Exercise prompt:
Repeat the whole of the data, keeping every detail the same.

Supplied data:
==========

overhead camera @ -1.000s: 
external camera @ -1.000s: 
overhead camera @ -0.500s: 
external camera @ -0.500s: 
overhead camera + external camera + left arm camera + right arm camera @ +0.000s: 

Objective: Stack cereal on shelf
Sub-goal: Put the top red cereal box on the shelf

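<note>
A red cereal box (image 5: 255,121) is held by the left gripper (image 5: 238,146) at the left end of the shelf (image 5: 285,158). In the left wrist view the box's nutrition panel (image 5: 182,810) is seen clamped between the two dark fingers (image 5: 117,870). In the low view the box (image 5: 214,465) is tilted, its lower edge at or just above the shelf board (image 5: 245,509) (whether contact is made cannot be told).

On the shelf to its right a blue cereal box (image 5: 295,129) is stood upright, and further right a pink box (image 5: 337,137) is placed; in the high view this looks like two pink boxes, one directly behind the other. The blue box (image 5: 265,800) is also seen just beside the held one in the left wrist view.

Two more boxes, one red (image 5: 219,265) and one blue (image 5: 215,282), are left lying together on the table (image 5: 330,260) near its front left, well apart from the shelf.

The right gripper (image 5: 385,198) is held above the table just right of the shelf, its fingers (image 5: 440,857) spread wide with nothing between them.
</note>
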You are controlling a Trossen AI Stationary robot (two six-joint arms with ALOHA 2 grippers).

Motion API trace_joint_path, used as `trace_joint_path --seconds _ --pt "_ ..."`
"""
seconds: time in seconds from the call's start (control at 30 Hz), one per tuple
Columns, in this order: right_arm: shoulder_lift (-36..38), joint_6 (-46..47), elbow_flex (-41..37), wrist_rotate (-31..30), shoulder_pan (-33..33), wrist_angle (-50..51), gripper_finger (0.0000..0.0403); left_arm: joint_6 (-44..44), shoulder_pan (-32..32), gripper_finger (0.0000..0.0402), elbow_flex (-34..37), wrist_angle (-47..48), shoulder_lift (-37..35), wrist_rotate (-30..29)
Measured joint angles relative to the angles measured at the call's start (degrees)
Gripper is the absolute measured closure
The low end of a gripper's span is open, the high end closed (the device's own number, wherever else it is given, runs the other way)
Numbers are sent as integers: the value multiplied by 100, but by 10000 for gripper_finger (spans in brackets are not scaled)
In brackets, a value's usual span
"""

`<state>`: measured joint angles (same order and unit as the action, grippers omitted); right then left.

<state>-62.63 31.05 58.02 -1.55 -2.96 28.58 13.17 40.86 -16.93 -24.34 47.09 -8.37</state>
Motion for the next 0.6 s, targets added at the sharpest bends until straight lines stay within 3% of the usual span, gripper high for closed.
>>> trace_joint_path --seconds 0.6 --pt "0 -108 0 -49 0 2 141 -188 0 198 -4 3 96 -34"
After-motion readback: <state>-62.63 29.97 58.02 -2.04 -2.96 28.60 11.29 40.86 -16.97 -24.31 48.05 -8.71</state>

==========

Response area:
overhead camera @ -1.000s: 
external camera @ -1.000s: 
overhead camera @ -0.500s: 
external camera @ -0.500s: 
overhead camera + external camera + left arm camera + right arm camera @ +0.000s: 

Objective: Stack cereal on shelf
Sub-goal: Put the top red cereal box on the shelf

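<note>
A red cereal box (image 5: 255,121) is held by the left gripper (image 5: 238,146) at the left end of the shelf (image 5: 285,158). In the left wrist view the box's nutrition panel (image 5: 182,810) is seen clamped between the two dark fingers (image 5: 117,870). In the low view the box (image 5: 214,465) is tilted, its lower edge at or just above the shelf board (image 5: 245,509) (whether contact is made cannot be told).

On the shelf to its right a blue cereal box (image 5: 295,129) is stood upright, and further right a pink box (image 5: 337,137) is placed; in the high view this looks like two pink boxes, one directly behind the other. The blue box (image 5: 265,800) is also seen just beside the held one in the left wrist view.

Two more boxes, one red (image 5: 219,265) and one blue (image 5: 215,282), are left lying together on the table (image 5: 330,260) near its front left, well apart from the shelf.

The right gripper (image 5: 385,198) is held above the table just right of the shelf, its fingers (image 5: 440,857) spread wide with nothing between them.
</note>
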You are controlling a Trossen AI Stationary robot (two six-joint arms with ALOHA 2 grippers).

Motion API trace_joint_path, used as `trace_joint_path --seconds _ --pt "_ ..."`
"""
seconds: time in seconds from the call's start (control at 30 Hz), one per tuple
Columns, in this order: right_arm: shoulder_lift (-36..38), joint_6 (-46..47), elbow_flex (-41..37), wrist_rotate (-31..30), shoulder_pan (-33..33), wrist_angle (-50..51), gripper_finger (0.0000..0.0403); left_arm: joint_6 (-44..44), shoulder_pan (-32..32), gripper_finger (0.0000..0.0402), elbow_flex (-34..37), wrist_angle (-47..48), shoulder_lift (-37..35), wrist_rotate (-30..29)
Measured joint angles relative to the angles measured at the call's start (degrees)
Gripper is the absolute measured closure
The low end of a gripper's span is open, the high end closed (the device's own number, wherever else it is given, runs the other way)
Numbers are sent as integers: the value multiplied by 100, but by 10000 for gripper_finger (spans in brackets are not scaled)
In brackets, a value's usual span
"""

`<state>`: measured joint angles (same order and unit as the action, grippers omitted); right then left.

<state>-62.63 31.05 58.02 -1.55 -2.96 28.58 13.17 40.86 -16.93 -24.34 47.09 -8.37</state>
Motion for the next 0.6 s, targets added at the sharpest bends until straight lines stay within 3% of the usual span, gripper high for closed.
>>> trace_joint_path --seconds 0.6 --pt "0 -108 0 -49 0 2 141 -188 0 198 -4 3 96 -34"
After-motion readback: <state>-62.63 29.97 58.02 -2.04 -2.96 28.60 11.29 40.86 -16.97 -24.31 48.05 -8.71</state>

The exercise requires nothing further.